По мнению Алкивиада, беспристрастного судьи, никто лучше его не умел наслаждаться пирами. По словам Ксенофонта, Сократ в долгом молчании созерцает вместе с другими совершенную красоту Автолика, как бы признавая чье-то сверхъестественное присутствие. Затем с тонким вкусом он беседует об ароматах, танцах и вине, украшая свою речь живыми образами, как мудрец и поэт. Соперничая в шутку в красоте с Критобулом, он произносит чувственные слова: «Если губы мои толще твоих, не думаешь ли ты, что мой поцелуй должен быть более страстным?» Сиракузцу, который дает представление с флейтщицей, изумительной танцовщицей и мальчиком, играющим на цитре, он советует не принуждать эти юные тела к чрезмерным усилиям и опасным фокусам, не доставляющим никакого удовольствия, но позволить, чтобы их детски-свежие тела принимали, сообразно звукам флейты, позы, свойственные грациям, нимфам и другим божествам в изображении художников. Итак, поражающему беспорядку он противополагает услаждающий порядок и этим самым еще раз обнаруживает себя ценителем музыки и мастером стиля.
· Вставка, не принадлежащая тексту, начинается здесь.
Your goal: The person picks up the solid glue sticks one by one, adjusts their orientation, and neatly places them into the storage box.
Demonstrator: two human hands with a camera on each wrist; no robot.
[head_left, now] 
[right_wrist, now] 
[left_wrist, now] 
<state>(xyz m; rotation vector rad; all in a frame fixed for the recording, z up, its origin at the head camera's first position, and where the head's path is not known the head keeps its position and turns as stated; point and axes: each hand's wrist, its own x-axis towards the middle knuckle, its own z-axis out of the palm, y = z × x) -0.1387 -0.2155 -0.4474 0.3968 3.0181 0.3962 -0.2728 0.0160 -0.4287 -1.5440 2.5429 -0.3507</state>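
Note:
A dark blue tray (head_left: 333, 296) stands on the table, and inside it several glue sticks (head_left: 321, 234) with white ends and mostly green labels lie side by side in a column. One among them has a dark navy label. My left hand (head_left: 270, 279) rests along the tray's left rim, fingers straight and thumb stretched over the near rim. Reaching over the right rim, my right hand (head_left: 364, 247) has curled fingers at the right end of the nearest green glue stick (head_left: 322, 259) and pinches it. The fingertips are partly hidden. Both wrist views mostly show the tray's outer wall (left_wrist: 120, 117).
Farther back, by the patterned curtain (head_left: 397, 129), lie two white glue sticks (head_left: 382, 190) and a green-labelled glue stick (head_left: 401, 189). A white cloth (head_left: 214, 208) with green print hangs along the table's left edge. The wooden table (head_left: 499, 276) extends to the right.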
Но более всего меня волновало в то далекое время и волнует еще и теперь — это его последнее движение к прекрасному живому созданию, любимому им и такому хрупкому; моя душа любит иногда погрузиться в наслаждение грустью и задумчивостью страсти, какие может вызвать в жизни, наделенной благородным изяществом, чувство вечной изменчивости, беспрерывных переливов и беспрерывной гибели.
В диалоге последнего вечера меня менее поражает то место, где Критон по просьбе тюремщика, приготовлявшего отраву, прерывает речь обреченного на смерть, советуя ему, не горячиться, если он хочет, чтобы яд подействовал быстрее, а бесстрашный мудрец с улыбкой продолжает свое поучение; и я менее очарован музыкальным образом прорицателей лебедей и их мелодичной радостью; и не так сильно дивлюсь я великим последним мгновениям, когда этот человек краткими жестами и краткими словами так отчетливо заканчивает свою земную жизнь и, подобно художнику, дающему последний штрих своему произведению, смотрит удовлетворенный на свое собственное изображение, чудо искусства, которое останется бессмертным на земле. Сильнее всего я был восхищен тем неожиданным молчанием, последовавшим за сомнениями, какие высказали Кебет и Симлий в уверенности, выраженной их красноречивым учителем.
Это молчание было глубоко; в него, как в бездну, погрузились все внезапно ослепшие души, и для них нежданно погас луч света, направленный на тайну тем, кто был готов вступить в нее.
Учитель угадал печаль внезапного сомнения своих последователей, и крылья его мысли понемногу поникли. Действительность предстала его ощущениям и еще немного удержала его в области конечного и познаваемого. Он почувствовал бег времени, течение жизни. И, когда глаза его остановились на Курчавых волосах красавца Федона, быть может, его слух воспринял отголоски шума великого города, быть может, его ноздри вдохнули благоухание нового лета, уже близкого.